* **What is needed**
Find the word "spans" below. Copy each line that has it.

[Record extracts Boundary: Start]

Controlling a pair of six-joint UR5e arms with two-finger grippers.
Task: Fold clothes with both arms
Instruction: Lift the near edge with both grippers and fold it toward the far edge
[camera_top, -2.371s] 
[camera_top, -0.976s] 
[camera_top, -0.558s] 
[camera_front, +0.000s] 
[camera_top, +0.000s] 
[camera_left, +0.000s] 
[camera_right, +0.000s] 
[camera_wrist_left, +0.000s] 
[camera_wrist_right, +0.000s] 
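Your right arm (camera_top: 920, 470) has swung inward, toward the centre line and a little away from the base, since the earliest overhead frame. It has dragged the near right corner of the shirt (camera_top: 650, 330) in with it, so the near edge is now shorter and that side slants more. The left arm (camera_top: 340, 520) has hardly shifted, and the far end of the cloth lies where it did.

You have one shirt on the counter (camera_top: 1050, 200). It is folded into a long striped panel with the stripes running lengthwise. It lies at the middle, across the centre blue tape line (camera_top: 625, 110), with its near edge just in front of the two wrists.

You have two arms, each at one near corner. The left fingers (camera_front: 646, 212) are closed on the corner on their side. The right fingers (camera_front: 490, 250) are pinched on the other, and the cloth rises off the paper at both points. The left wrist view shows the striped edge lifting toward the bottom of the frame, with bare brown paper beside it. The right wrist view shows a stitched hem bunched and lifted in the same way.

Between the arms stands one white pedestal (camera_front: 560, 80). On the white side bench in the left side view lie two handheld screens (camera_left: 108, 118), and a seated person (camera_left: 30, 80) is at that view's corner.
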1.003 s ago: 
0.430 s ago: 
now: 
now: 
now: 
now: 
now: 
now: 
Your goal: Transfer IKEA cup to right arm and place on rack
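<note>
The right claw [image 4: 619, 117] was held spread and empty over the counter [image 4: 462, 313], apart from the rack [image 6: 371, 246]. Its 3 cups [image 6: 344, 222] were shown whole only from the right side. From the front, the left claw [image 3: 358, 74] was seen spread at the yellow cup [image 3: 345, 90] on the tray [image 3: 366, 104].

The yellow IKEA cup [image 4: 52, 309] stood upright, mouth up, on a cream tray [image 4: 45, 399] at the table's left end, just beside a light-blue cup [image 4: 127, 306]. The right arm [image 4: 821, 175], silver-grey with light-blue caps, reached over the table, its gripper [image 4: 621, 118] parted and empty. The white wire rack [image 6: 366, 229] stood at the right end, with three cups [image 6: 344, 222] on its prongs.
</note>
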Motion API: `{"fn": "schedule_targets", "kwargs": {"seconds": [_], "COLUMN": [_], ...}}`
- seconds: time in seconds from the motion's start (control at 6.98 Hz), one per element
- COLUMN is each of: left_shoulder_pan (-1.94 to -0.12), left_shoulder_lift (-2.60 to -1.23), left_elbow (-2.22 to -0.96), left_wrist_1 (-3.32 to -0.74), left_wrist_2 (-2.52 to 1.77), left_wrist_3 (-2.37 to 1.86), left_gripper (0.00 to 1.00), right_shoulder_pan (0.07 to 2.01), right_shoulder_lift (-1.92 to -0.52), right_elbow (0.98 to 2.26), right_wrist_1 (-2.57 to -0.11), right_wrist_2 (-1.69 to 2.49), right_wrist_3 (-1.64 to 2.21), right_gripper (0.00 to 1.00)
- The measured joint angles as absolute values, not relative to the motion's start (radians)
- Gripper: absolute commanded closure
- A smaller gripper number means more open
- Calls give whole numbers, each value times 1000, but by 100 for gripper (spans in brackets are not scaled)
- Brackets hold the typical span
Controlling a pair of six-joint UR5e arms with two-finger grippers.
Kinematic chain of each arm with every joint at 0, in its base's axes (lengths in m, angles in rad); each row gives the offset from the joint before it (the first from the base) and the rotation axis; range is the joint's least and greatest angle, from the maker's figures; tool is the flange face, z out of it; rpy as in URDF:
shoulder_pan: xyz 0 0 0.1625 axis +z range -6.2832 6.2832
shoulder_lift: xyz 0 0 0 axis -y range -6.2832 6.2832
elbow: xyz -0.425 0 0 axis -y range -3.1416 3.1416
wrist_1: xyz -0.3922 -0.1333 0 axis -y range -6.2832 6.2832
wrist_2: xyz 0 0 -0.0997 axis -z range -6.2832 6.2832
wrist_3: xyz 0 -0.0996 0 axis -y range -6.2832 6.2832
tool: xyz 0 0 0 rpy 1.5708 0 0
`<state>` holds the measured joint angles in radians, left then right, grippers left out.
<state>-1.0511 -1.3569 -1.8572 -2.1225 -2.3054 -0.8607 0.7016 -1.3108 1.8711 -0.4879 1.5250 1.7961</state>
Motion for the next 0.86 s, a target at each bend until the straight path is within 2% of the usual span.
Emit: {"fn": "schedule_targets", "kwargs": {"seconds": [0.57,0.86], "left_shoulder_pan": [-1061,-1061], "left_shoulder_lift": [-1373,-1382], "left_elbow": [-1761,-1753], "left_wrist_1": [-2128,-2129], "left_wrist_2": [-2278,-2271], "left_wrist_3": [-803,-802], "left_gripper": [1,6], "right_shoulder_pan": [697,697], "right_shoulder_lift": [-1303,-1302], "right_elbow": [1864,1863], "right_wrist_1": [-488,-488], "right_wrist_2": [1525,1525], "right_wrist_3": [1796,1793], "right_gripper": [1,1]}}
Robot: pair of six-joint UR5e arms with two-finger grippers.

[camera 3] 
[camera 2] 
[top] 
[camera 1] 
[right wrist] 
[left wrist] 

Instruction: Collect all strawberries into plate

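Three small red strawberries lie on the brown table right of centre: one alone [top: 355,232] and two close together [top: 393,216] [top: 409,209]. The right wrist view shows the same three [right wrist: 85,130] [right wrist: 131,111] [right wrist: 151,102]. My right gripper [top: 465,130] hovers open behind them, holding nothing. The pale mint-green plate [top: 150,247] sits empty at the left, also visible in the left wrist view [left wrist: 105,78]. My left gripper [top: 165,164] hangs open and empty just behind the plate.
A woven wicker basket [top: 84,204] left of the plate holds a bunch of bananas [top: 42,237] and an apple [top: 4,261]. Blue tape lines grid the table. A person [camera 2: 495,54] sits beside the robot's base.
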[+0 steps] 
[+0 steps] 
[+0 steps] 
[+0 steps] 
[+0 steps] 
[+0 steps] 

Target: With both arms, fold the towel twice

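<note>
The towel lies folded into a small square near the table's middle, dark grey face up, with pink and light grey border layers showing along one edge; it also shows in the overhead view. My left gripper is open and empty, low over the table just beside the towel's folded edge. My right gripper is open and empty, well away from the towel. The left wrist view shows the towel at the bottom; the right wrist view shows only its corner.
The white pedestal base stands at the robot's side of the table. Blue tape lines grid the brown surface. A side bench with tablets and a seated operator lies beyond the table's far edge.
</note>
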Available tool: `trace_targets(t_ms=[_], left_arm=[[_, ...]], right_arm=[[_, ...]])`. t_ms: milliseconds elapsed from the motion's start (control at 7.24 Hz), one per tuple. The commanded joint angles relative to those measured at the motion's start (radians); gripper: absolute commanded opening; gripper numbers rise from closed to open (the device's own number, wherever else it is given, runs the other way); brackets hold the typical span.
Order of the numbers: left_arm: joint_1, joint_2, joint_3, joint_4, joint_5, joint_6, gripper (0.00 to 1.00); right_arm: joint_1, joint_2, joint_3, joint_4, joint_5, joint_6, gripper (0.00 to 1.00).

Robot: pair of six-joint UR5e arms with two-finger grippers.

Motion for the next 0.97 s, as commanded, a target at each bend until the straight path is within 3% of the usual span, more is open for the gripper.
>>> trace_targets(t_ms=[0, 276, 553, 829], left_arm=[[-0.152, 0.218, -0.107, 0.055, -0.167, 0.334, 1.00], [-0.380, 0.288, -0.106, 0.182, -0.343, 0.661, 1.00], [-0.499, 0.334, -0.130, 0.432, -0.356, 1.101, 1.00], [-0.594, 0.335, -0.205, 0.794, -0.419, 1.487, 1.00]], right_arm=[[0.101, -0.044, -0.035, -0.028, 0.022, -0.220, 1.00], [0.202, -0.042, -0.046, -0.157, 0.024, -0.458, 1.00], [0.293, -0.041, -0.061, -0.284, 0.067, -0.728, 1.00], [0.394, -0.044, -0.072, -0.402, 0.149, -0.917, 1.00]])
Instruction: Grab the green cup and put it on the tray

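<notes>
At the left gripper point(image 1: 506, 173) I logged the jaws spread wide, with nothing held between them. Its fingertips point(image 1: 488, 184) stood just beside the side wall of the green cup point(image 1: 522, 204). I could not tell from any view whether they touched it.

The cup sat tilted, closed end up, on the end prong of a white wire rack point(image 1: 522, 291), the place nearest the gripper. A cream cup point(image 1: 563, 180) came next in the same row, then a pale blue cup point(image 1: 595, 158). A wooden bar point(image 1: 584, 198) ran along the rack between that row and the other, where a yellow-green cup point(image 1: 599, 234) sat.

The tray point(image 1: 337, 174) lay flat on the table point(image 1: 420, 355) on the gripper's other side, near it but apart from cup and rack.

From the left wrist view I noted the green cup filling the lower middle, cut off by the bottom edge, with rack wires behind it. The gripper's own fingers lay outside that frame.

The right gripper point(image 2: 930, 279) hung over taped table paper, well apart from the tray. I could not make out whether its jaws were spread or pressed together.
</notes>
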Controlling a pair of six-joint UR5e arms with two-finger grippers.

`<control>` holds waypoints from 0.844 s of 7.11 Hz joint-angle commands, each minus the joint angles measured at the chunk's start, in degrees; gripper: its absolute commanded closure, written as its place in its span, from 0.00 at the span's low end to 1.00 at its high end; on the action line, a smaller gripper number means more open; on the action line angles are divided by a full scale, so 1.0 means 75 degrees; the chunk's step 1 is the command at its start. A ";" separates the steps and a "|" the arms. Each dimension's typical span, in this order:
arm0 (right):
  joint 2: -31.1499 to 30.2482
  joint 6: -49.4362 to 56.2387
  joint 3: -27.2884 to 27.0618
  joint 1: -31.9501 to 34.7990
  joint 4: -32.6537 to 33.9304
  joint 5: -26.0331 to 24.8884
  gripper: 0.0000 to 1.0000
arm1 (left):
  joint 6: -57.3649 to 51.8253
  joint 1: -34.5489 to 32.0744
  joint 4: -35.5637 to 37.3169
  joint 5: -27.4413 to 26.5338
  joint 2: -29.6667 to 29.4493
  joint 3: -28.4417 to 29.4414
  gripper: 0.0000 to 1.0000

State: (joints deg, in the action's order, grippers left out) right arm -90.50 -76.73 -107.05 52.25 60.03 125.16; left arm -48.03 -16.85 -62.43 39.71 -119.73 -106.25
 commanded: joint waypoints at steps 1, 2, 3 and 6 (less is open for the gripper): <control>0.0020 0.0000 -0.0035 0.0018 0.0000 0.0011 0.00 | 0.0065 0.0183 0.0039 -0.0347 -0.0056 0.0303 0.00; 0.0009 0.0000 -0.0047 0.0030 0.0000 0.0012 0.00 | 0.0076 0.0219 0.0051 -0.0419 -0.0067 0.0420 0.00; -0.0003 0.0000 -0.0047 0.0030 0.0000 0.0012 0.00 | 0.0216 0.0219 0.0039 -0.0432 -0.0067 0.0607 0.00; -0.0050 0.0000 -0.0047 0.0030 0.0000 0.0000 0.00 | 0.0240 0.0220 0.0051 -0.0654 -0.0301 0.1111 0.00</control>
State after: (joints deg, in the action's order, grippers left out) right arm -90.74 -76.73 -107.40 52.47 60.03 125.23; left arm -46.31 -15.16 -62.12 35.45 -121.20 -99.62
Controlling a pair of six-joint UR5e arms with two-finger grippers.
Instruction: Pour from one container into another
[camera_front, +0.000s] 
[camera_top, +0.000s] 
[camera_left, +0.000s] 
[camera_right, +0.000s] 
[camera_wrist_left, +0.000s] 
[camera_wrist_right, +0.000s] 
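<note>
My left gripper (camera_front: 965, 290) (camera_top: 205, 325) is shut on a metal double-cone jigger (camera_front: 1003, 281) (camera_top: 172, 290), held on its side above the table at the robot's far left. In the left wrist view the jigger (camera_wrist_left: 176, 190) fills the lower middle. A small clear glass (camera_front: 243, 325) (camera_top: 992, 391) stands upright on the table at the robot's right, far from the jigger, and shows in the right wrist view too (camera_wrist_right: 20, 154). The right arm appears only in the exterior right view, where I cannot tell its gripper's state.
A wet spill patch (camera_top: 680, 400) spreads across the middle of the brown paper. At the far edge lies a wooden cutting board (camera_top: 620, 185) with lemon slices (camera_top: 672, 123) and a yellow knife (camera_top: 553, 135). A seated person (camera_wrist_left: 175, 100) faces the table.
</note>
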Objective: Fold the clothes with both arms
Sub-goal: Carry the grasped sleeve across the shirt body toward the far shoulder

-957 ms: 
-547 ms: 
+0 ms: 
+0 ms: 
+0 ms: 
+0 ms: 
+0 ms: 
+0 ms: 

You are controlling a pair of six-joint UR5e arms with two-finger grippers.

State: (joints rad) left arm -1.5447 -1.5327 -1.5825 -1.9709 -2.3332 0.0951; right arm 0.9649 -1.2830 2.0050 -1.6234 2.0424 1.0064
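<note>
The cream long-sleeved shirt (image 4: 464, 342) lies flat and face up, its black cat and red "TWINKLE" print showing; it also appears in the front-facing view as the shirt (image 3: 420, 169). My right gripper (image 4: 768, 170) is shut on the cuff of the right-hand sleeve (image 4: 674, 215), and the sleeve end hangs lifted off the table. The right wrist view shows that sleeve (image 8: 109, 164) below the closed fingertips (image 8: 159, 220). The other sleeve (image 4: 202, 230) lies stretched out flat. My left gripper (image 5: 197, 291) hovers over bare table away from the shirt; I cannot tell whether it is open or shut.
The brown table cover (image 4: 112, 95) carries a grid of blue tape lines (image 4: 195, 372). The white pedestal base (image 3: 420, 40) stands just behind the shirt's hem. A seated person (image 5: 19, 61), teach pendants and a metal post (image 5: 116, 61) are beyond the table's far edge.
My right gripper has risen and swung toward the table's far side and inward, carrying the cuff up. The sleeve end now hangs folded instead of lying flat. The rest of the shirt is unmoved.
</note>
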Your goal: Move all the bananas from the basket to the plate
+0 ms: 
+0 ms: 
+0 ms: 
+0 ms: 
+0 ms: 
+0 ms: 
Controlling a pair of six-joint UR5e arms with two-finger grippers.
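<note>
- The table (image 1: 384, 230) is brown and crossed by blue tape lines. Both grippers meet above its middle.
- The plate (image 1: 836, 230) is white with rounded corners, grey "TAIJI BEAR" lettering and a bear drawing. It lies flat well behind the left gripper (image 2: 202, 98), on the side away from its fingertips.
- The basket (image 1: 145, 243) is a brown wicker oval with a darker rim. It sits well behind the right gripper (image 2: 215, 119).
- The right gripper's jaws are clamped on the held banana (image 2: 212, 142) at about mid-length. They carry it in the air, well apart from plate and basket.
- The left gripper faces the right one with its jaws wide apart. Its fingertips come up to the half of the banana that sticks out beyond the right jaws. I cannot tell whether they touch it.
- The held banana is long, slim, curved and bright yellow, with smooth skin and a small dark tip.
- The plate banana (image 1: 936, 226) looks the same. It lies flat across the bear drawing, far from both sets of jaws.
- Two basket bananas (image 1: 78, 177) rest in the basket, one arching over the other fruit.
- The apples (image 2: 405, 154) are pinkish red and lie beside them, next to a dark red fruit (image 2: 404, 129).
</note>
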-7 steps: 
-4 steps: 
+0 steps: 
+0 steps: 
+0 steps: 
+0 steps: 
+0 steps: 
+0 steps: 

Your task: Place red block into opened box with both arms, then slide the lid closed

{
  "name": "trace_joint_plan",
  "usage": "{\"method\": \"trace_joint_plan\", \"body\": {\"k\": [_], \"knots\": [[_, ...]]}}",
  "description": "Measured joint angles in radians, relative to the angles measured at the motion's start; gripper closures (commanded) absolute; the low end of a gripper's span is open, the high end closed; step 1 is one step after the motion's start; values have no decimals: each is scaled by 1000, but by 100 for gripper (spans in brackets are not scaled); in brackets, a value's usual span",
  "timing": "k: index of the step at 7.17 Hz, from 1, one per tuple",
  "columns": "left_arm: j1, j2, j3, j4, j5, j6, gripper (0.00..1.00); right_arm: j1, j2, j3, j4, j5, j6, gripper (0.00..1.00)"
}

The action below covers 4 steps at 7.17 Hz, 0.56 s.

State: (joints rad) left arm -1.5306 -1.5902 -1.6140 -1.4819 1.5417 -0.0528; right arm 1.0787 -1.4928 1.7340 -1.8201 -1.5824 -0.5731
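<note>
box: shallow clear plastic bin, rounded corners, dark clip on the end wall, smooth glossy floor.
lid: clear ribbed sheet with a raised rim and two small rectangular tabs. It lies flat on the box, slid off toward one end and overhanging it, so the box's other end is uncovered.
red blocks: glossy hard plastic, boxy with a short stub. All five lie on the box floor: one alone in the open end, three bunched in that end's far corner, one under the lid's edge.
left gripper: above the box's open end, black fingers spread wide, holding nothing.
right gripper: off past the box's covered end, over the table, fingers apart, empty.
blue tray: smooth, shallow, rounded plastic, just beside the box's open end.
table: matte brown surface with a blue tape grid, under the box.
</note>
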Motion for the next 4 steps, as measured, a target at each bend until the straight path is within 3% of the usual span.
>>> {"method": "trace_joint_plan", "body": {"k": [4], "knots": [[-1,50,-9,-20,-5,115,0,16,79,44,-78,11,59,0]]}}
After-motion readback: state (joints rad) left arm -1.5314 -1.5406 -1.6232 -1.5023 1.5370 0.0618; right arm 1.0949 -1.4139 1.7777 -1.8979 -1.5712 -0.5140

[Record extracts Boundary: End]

* **Answer section**
- Calls give whole numbers, each value times 1000, but by 100 for gripper (spans in brackets are not scaled)
  "description": "Measured joint angles in radians, relative to the angles measured at the motion's start; gripper closures (commanded) absolute; the low end of a gripper's span is open, the high end closed; step 1 is one step after the motion's start; values have no decimals: each is scaled by 1000, but by 100 for gripper (spans in brackets are not scaled); in brackets, a value's usual span",

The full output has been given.